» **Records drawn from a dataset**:
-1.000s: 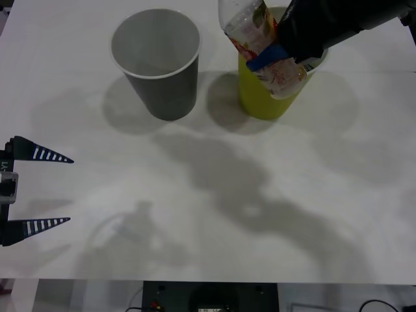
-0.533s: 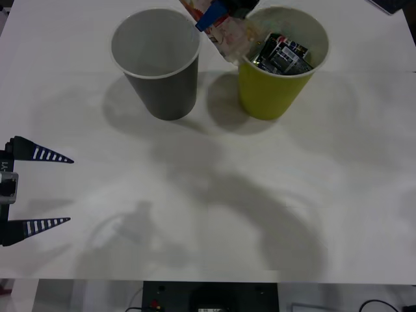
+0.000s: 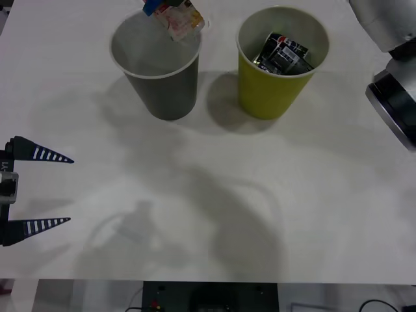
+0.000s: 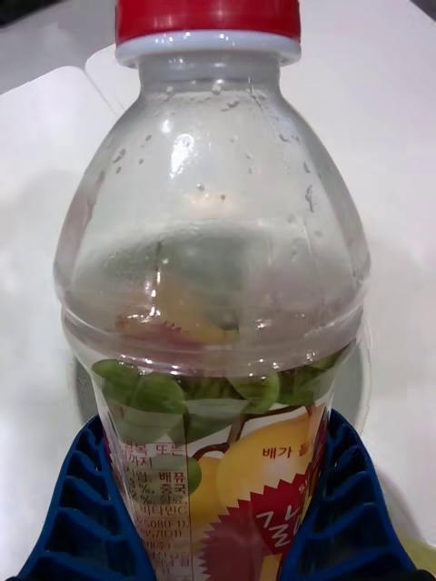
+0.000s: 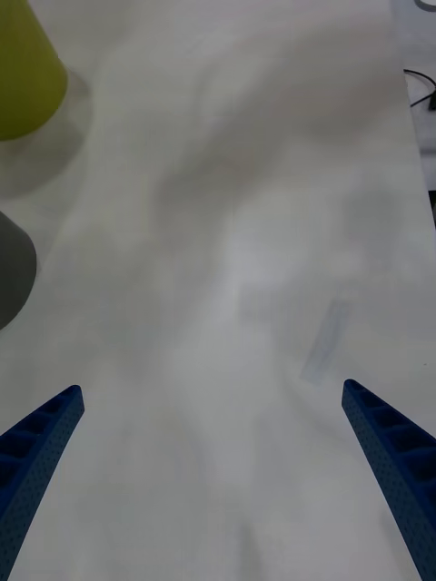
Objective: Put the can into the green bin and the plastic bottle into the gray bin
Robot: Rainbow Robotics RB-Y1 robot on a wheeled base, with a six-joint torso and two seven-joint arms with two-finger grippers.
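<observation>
Now the right gripper (image 4: 213,517) is clamping the plastic bottle (image 4: 213,300) between its blue ribbed fingers (image 4: 82,517), which are pressing on the fruit-printed label from both sides, the red cap pointing away from the wrist. In the front view the bottle (image 3: 177,14) is hanging at the top edge, just over the far rim of the gray bin (image 3: 159,84), with only its lower labelled part showing. The gray bin is standing upright on the white table (image 3: 208,214), and just beside it, apart from it, the green bin (image 3: 276,84) is standing upright too, with the can (image 3: 284,53) lying tilted inside. Part of the right arm's pale casing (image 3: 390,65) is showing at the right edge. The left gripper (image 3: 39,188) is waiting at the near left of the table, its fingers spread wide over bare tabletop.
</observation>
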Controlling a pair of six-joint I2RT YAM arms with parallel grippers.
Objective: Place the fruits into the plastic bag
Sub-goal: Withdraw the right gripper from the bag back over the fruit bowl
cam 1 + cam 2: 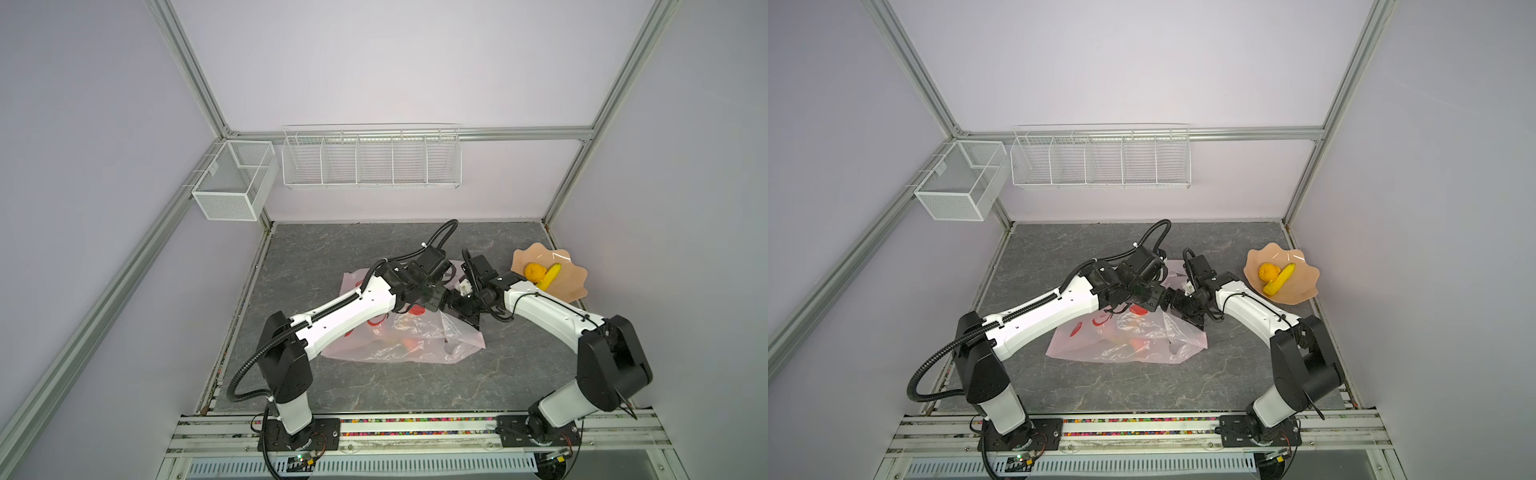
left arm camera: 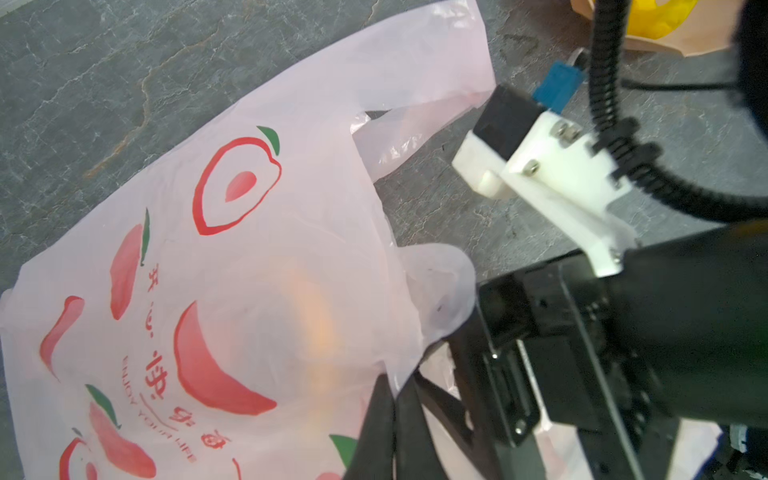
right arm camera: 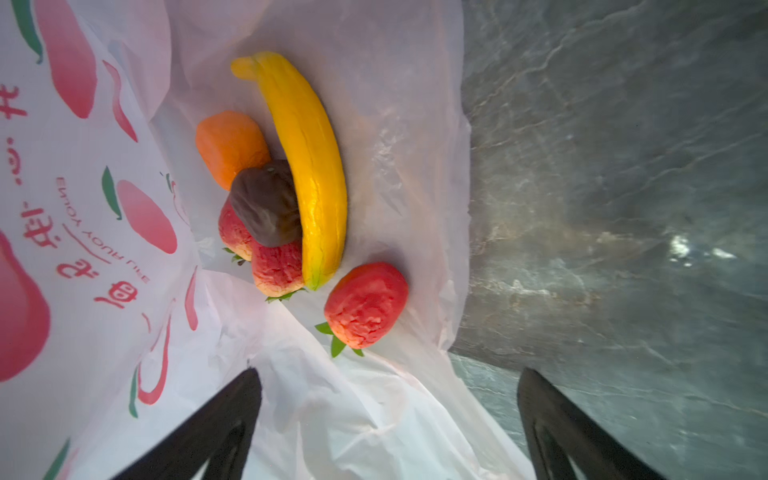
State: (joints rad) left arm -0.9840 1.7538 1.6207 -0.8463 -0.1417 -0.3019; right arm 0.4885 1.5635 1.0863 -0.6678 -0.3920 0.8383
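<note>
- One thin, pale-pink translucent plastic bag (image 1: pixel 388 349) printed with red peaches lay on the grey marbled table (image 1: pixel 332 249), between the two arms.
- It held six fruits: one yellow toy banana (image 3: pixel 307 166), one orange piece (image 3: pixel 230 145), one dark brown round fruit (image 3: pixel 266 203) and three red strawberries (image 3: pixel 365 305).
- Two more sat on the single peach-coloured wavy-edged plate (image 1: pixel 573 284), well apart from the bag: one round orange fruit (image 1: pixel 535 272) and one second banana (image 1: pixel 550 276), touching.
- The left end effector (image 2: pixel 392 395) was pinched together on the bag's rim.
- The right end effector (image 3: pixel 390 374) stood wide apart and empty at the bag's mouth.

The plastic bag (image 2: pixel 291 257) reads "ENJOY YOUR LIFE".
</note>
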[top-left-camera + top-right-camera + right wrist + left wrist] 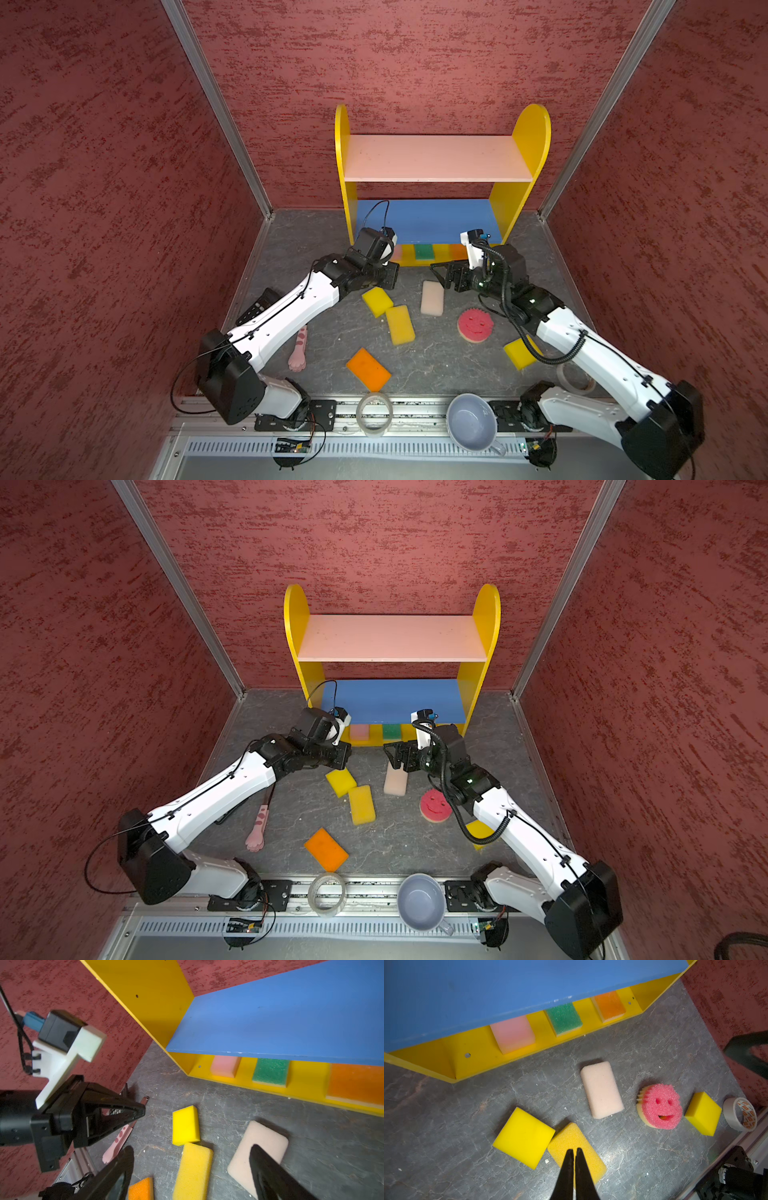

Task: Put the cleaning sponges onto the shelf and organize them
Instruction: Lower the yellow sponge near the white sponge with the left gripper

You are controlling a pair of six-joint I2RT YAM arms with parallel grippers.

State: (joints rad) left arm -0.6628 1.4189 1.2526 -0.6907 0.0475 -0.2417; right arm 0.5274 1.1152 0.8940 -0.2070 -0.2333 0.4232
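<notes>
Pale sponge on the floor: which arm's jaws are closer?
Right. Jaws of the right arm hang open over the pale sponge; those of the left arm, shut, sit farther off by the yellow sponges.

Dark red, rough-textured walls (415, 54) enclosed the space on three sides, joined by aluminium corner posts (216, 108). Beneath the left hand (392, 276) and the right hand (439, 274) lay a grey, marble-veined table (436, 361). Behind both hands, along its near edge, ran a metal rail (419, 409) and a slotted white strip (374, 448).
</notes>
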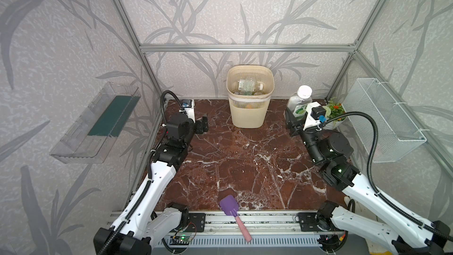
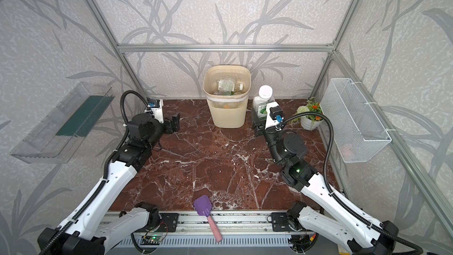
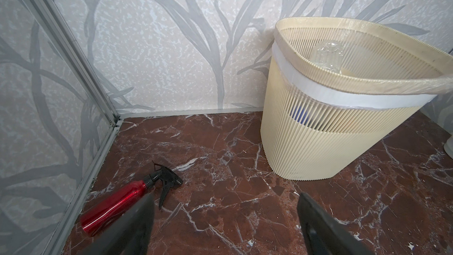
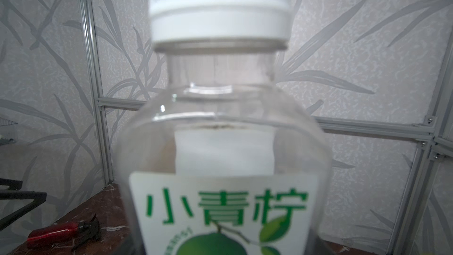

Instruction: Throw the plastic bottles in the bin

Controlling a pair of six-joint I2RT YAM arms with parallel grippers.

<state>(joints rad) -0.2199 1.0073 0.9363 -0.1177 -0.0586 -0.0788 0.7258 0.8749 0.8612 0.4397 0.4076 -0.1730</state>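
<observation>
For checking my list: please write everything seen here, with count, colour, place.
bin: one, cream, back middle
bottles in bin: several, clear
held bottle: one, clear, white cap, right of bin
spray bottle: one, red, by left wall
scoop: one, purple, front edge
potted plant: one, green, back right corner
wire basket: one, white, right wall
tray: one, clear, left wall
table: one, red-brown, under everything
left gripper: one, black, open
right gripper: one, black, holding held bottle

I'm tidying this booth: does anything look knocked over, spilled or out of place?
The red spray bottle lies on its side on the table beside the left wall, and the purple scoop overhangs the table's front edge. Nothing looks spilled.
</observation>
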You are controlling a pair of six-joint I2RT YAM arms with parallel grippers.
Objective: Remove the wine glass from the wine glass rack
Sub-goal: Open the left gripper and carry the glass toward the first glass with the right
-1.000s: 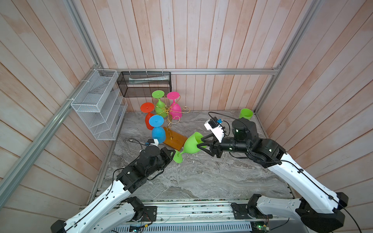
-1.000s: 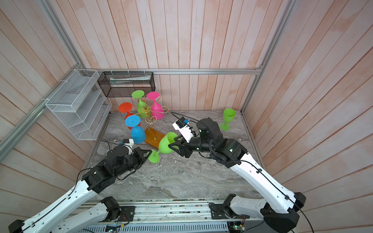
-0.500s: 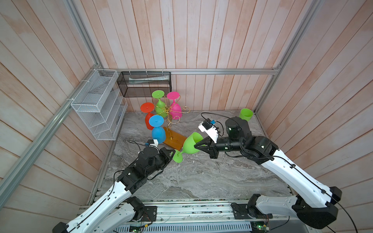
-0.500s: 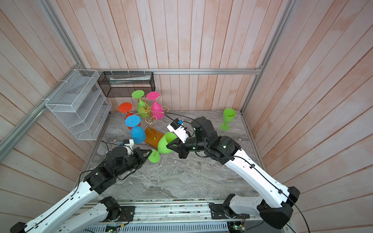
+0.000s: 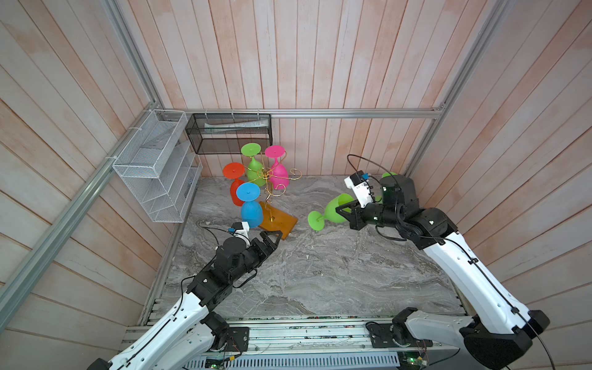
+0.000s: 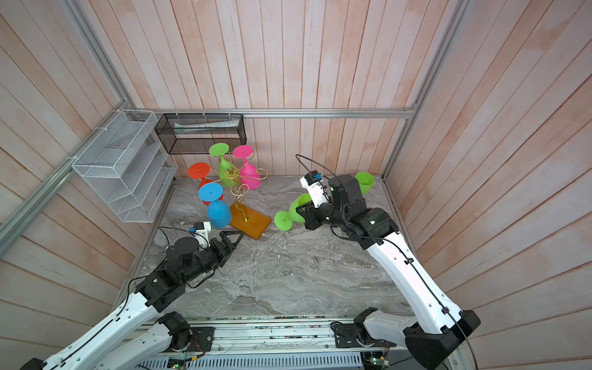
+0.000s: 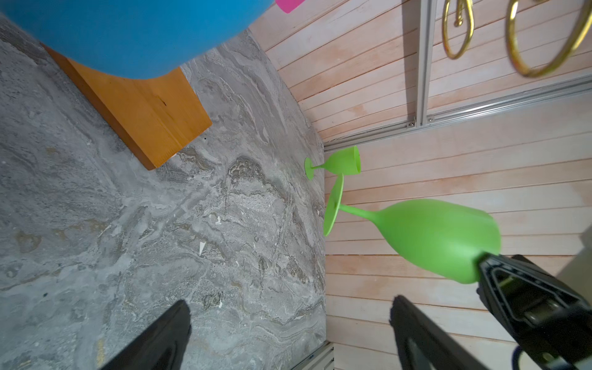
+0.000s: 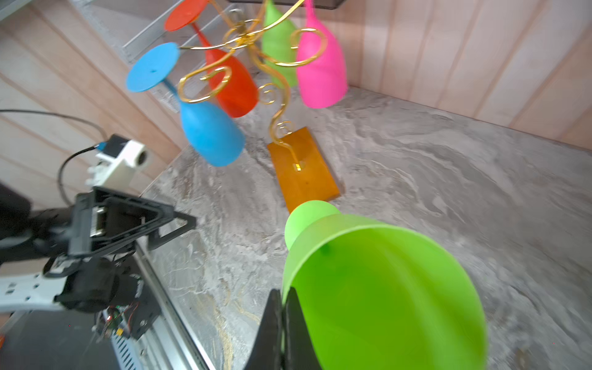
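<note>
Both top views: right hand (image 5: 344, 212) clamped on green wine glass (image 5: 330, 214) rim, glass sideways, clear of wine glass rack (image 5: 282, 222); spare green glass (image 6: 364, 183) half hidden behind arm. Left wrist: left hand (image 7: 290, 302) spread wide, fingers (image 7: 160, 336) cropped. Right wrist: bowl blurred.

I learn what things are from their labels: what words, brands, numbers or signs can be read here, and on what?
Nothing here can be read.
Pale packet in the black mesh basket: faint printing, too small to read.
White camera box: tiny dark marks, too blurred to read.
Glass rack: no marking seen.
</note>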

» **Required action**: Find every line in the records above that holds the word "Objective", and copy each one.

» **Your response**:
Objective: Put the can into the green bin and the plastic bottle into the gray bin
Objective: Place the fruits into the plastic bag
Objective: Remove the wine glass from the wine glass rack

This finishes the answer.